Современный мир принято называть сложным: новые технологии, информационное общество, невиданные скорости и угрозы. Простым этот мир ненадолго становится в рождественские дни, когда большинство людей отдыхает от политики и в новостях нет ничего, что напоминало бы о вызовах нашего времени – если, конечно, очередной безумец не врезается на автомобиле в рождественский базар и не расстреливает праздничную толпу.
Но я продолжаю считать, что мир смартфонов и электромобилей не намного сложнее, чем мир, в котором еще не было телефонов и поездов. Этот мир стал бы сложнее, если бы в нем действительно были нарушены причинно-следственные связи, если бы результатом того или иного действия оказывалось бы чудо, а не элементарный запуск предсказуемых процессов, если бы мы жили в мире, в котором происходит только то, что нам хочется, а не то, что мы наблюдаем в реальности.

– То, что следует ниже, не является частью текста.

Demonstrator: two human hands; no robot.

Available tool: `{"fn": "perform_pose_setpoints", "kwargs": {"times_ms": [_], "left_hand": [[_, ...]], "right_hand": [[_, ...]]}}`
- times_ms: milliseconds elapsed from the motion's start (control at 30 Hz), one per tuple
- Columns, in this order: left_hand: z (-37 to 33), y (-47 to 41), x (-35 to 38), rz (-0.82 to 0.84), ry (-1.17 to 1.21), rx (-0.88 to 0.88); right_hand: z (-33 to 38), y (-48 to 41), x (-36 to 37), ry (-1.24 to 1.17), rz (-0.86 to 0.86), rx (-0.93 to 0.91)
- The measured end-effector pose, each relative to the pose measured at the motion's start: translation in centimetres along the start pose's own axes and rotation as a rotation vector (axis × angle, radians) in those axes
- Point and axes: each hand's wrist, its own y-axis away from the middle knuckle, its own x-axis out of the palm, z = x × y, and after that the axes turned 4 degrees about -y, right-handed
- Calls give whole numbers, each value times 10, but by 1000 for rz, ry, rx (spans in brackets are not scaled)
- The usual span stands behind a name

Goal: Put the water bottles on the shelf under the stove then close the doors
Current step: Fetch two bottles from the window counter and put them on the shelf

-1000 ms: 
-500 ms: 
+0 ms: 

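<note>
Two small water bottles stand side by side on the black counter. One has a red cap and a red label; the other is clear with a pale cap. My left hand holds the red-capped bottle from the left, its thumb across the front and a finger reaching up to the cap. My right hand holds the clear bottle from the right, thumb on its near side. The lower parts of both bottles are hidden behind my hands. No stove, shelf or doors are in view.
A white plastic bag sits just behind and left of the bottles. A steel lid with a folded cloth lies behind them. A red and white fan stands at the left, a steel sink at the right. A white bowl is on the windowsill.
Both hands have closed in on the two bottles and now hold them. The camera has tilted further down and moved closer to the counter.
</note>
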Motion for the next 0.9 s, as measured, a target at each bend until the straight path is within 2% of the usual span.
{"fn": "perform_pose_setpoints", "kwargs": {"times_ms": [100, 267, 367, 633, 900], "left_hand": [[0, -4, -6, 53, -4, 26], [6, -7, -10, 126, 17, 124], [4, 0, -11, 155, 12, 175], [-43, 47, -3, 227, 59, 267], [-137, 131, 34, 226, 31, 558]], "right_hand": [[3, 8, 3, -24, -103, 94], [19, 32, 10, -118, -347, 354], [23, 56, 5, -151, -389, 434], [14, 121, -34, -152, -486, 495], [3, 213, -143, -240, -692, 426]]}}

Однако никакие причинно-следственные связи не нарушены, мир по-прежнему предельно предсказуем и понятен. Впрочем, благодаря информационному обществу, расцвету популизма и "прямой демократии", непосредственно с этим популизмом связанной, людям, не желающим замечать эти причинно-следственные связи, гораздо проще находить друг друга, обмениваться мнениями, видеть, как много вокруг единомышленников, а потом вместе с этими единомышленниками поражаться тому, что чудо не происходит, и объяснять крах своих надежд заговорами или нечистоплотностью тех, за кого эти же самые люди недавно с энтузиазмом голосовали.
Мне было бы легче утверждать, что это возвращение человечества в детство – прежде всего проблема постсоветского пространства и бывших социалистических стран, то есть территории, на которой естественное взросление общества было прервано коммунистическим экспериментом и советской оккупацией. Это очень хорошая теория, мне она нравится, я еще в 1990-е годы писал о "разморозке" политических процессов, прерванных большевистскими заморозками, – и тогда получается, что Латвия стартовала с 1940 года, Украина – с 1920 и 1939 годов, а России приходится проходить путь, который прерван разгоном Учредительного собрания.
Но в Великобритании не было никакой большевистской революции, однопартийной системы, отказа от частной собственности. Даже режима "чёрных полковников", победой которого можно объяснить инфантилизм греческого общества, тоже не было! А была та самая английская свобода, на которую все мы молимся, которую считаем лучшей альтернативой континентальной свободе, шарахающейся от беспрерывной французской революции к бесконечной немецкой дисциплине. Но эта свобода, казавшаяся синонимом ответственности и творчества, не помешала не просто проголосовать за Брекзит, но даже после подведения результатов голосования продолжать верить, что оно не приведёт к тяжелейшему институциональному и политическому кризису. Именно верить, ведь не было никакого рационального доказательства того, что кризиса удастся избежать. Тем не менее понадобилось несколько лет, чтобы по крайней мере часть британского общества осознала масштаб надвигающейся катастрофы, в то время как другая часть продолжает жить в счастливой надежде, что комета, за попадание которой центр обыденной британской жизни проголосовало большинство избирателей, упадёт где-нибудь далеко от родных островов.
Это и есть то, что многие принимают за сложность – предельное упрощение политических и общественных процессов, вера в то, что мир таков, каким мы хотим его видеть, перенос категории веры из храма в избирательный участок, причем не в тоталитарном, не в авторитарном, а в демократическом обществе, дробление избирателей не на политические партии, а на религиозные секты свидетелей очередного чуда в социальных сетях, легкость воздействия на невежественных, наивных и жаждущих чуда людей со стороны пронырливых шарлатанов или просто безответственных политиков.
Я привел пример Брекзита как один из самых ярких.